In recent years, normalising the unthinkable has become something of a sport in The Hague. We all watched it unfold – some with a sense of powerlessness, others with a shrug and the phrase "that’s just how politics works". But now Lamyae Aharouay is putting down her pen for good, and it feels like someone has thrown open a window in a stuffy meeting room. In her farewell column, she does what she has always done best: cutting straight to the heart of the matter with her razor-sharp insight. And that core? It’s more grim than we often care to admit.

"Doing business with the far right is no longer an issue." That single sentence from her final piece lingers. This isn’t some conclusion drawn from a theoretical study; it’s the observation of someone who spent years with her finger on the pulse of the Binnenhof. What was once an unwritten rule – a firewall against parties that undermine the rules of democracy – has washed away. Not by a sudden landslide, but by steady erosion. And Lamyae Aharouay refuses to accept that as the new normal.

The price of 'just playing the game'

In the corridors, people whisper about "pragmatism". As if bringing radical-right factions into the fold to secure a majority is just a simple numbers game. But Aharouay pops that bubble. She clearly demonstrates that it's not about pragmatism at all; it's a choice. A choice to give hate and racism – once kept politely at arm's length – a permanent seat at the negotiating table. It’s the political version of the overton window: what was once unspeakable becomes, through repetition and a lack of resistance, just another opinion. The price isn't just the credibility of our institutions, but also the safety and sense of belonging for entire communities across this country.

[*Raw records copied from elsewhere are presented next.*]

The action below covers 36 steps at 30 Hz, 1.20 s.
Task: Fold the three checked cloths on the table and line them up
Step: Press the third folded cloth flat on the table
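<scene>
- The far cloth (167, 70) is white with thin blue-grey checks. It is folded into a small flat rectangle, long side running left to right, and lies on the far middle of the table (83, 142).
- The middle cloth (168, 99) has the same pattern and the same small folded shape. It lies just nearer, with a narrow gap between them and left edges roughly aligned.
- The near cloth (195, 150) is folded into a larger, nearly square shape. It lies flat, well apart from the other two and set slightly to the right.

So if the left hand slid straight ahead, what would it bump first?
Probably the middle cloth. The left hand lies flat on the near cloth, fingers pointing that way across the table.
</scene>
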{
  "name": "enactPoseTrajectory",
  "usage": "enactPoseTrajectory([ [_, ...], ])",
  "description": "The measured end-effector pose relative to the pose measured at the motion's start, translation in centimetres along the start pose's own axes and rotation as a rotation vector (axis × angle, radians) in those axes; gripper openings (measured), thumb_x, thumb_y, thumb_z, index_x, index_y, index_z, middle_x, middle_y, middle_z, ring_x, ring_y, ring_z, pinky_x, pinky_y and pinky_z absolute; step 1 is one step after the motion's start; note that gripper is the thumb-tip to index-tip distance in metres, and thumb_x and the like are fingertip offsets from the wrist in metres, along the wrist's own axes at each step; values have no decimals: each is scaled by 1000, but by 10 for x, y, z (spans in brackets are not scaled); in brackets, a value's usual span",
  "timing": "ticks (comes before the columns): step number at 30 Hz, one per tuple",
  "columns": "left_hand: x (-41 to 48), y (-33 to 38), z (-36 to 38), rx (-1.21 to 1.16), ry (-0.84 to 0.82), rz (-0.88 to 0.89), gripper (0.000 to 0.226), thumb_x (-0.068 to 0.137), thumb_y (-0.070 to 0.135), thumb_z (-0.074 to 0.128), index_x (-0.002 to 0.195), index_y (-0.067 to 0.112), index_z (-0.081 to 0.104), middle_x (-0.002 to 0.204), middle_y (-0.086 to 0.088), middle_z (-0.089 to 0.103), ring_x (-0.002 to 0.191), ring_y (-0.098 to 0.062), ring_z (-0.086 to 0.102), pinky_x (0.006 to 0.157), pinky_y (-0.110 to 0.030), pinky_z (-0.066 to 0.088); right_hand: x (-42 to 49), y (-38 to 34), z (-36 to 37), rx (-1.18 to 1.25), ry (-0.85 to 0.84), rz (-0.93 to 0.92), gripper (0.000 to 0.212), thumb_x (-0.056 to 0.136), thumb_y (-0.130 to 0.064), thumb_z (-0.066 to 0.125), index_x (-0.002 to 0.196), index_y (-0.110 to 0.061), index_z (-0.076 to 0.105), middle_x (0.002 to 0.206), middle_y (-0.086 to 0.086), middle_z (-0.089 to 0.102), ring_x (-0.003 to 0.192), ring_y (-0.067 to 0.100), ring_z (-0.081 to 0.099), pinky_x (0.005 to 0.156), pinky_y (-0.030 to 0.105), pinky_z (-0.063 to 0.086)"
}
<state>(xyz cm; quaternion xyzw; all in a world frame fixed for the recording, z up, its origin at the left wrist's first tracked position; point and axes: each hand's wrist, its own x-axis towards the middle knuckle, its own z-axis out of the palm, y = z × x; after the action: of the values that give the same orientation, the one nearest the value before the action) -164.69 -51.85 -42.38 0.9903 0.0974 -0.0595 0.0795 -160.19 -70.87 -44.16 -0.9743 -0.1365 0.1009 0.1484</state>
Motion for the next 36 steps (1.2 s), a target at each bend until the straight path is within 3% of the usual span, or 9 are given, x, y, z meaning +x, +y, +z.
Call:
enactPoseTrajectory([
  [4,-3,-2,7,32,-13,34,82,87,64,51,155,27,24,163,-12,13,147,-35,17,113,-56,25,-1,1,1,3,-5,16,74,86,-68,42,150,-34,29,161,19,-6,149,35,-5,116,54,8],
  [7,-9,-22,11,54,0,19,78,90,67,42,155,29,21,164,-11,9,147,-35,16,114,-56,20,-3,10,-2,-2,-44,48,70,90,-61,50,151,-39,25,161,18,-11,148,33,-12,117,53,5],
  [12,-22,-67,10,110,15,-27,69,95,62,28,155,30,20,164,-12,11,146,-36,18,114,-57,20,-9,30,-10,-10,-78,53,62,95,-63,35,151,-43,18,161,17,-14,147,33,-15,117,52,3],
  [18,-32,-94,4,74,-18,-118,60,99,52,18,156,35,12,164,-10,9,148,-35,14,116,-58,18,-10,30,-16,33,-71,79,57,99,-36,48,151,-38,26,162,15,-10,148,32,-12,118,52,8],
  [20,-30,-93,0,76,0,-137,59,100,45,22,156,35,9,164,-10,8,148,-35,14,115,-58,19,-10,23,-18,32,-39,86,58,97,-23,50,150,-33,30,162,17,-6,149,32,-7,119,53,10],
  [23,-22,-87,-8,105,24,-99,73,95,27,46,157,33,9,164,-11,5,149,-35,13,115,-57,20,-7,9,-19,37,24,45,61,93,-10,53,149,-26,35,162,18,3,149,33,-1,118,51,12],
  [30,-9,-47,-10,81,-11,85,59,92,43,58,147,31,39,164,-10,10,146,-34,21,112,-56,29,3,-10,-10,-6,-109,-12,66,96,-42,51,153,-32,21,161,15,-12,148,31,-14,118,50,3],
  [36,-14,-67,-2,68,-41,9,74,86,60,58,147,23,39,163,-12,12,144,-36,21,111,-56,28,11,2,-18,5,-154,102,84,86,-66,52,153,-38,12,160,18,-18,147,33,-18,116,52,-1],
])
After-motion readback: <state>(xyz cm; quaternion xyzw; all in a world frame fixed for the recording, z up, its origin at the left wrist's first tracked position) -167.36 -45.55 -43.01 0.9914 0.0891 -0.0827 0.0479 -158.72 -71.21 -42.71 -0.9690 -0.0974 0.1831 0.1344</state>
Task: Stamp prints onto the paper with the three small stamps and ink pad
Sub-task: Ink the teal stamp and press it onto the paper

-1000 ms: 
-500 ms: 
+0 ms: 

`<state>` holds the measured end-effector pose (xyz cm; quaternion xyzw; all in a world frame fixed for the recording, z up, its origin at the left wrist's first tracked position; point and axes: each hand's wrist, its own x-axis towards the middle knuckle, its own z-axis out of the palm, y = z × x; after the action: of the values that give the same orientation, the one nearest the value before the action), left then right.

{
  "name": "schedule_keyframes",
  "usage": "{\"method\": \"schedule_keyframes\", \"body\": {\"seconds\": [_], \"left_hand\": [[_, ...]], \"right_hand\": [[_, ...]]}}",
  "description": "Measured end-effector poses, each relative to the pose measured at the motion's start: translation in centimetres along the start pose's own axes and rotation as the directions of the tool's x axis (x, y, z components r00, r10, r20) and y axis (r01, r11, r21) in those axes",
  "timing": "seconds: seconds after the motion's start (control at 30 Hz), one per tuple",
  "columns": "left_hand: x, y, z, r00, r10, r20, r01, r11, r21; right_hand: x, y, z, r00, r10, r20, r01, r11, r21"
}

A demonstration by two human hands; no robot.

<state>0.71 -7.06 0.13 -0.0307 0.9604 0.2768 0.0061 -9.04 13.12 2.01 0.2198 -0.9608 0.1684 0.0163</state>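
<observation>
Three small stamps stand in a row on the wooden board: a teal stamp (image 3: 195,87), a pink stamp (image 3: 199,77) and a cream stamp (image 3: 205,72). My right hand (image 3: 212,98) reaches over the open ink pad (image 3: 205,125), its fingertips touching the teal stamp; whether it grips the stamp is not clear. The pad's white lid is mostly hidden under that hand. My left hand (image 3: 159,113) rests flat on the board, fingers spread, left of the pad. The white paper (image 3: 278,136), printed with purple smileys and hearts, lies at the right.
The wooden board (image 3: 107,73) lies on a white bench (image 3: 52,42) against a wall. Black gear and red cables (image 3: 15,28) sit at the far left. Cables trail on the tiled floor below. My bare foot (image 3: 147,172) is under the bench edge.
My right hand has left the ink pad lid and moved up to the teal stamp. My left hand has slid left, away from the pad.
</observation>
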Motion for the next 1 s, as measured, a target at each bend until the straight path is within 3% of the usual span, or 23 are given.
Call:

Her departure is, therefore, more than just a staff change. It’s a statement. Someone who articulated the failings with such precision is calling it quits. Not because she can't handle it anymore, but because she refuses to get used to the cold. Throughout her career, she consistently played a role that is easily forgotten in the hustle and bustle of daily news: that of the uncomfortable questioner.

  • How can a cabinet that claims to stand for "normal decency" work hand-in-glove with parties that undermine the rule of law?
  • Why is rhetoric that was taboo for decades now dismissed as simply "a different opinion"?
  • And what does it mean for the future of democracy when the moral compass is replaced by a calculator?

These are the questions Lamyae Aharouay asked. And because the answers became increasingly uncomfortable or simply non-existent, she chose a different platform. Not to fall silent, but to make her voice heard in another way. It’s a loss for political journalism in The Hague, which has already seen so many sharp voices leave in recent years.

The silence after the blow

What’s left when the dust settles? The reactions to her farewell are telling. Where some politicians dismissed her work as "condescending", the recognition from the wider public was overwhelming. In the parliamentary corridors, but also out on the street, people acknowledge she was a seismograph. She felt the tremors before the rest of the country realised the ground was shaking. Her departure now forces us to think: have we truly lost the line? And if that line still exists, why is no one guarding it anymore?

For anyone who has paid even a little attention to The Hague political scene in recent years, it’s clear: Lamyae Aharouay's departure is a turning point. It’s the moment where the warnings are no longer scribbled on a note but are written on the wall in big, black letters. The big question is whether The Hague will take this lesson to heart. But one thing is certain: she leaves a void that won’t be easily filled. And as the negotiating tables fill up again with the same people who pushed her to her limit, one question remains: who will be brave enough now to say that the emperor has no clothes?